1
votes

For an item called "some page", Sitecore automatically makes the URL "/some-page" but the page can also be reached by "/some page". The URLs are different, but point to the same Sitecore item.

Content authors can use both URLs in links on other pages, and for the current question, let's assume we can't change their behavior.

If both links are used, Lucene will add both to the search index, i.e. the same page is indexed twice. Both have the same "_id" value, so they are recognized as being the same item.

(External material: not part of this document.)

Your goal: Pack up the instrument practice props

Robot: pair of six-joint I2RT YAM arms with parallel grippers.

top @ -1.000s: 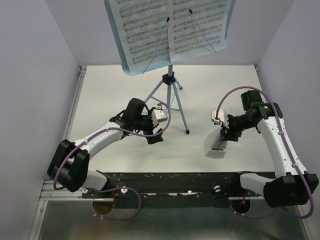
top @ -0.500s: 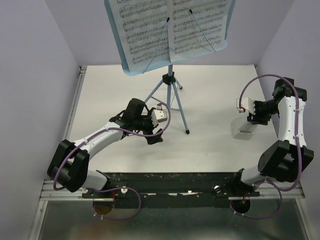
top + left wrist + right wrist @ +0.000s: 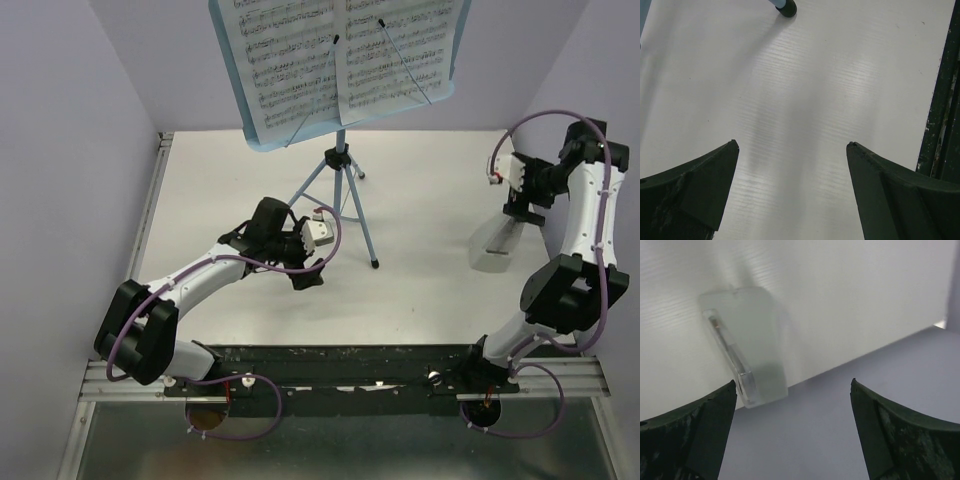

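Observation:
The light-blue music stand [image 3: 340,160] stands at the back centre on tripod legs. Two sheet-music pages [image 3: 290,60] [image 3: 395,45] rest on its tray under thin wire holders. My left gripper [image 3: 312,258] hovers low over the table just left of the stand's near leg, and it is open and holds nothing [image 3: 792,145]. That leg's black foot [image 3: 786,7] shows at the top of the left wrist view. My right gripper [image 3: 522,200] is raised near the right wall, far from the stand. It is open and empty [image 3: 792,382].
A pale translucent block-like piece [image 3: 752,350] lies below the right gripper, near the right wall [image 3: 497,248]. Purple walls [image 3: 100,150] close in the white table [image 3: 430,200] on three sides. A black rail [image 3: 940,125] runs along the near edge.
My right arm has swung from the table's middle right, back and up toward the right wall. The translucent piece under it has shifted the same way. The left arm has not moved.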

How can we make sure that Lucene does NOT add duplicate entries? How can we configure it to never store duplicate entries for the same "_id" value?

1

1 Answers

1
votes

Sitecore applications don't look at urls while indexing items (doesn't matter if it's Lucene or Solr).

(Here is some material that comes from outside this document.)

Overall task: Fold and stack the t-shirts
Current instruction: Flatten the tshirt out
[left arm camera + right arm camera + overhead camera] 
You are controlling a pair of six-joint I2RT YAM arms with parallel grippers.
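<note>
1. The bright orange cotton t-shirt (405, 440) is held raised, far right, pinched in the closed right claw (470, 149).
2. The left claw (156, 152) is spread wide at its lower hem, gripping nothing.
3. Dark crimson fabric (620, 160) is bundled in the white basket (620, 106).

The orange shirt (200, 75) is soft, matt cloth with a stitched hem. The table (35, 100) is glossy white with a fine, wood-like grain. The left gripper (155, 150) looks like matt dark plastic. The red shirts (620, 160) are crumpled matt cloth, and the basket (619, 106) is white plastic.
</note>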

Sitecore checks ID of the items, Language,Version and Database and on that base it uniquely determines Lucene document.

If you open your index e.g. with Luke , you can see _uniqueid field in all of your documents looking like sitecore://web/{d376c64b-866d-4725-8606-d0462b6ef28a}?lang=en&ver=1.

ID of the item (which is stored in _group of the Lucene document) is not used for unique identification of Lucene documents.

And in terms of linking to your pages, assuming that you're talking about Sitecore internal links, authors only select target item and it's Sitecore who generates "user-friendly" version of the link. And for that reason, you should not see different urls to the same page.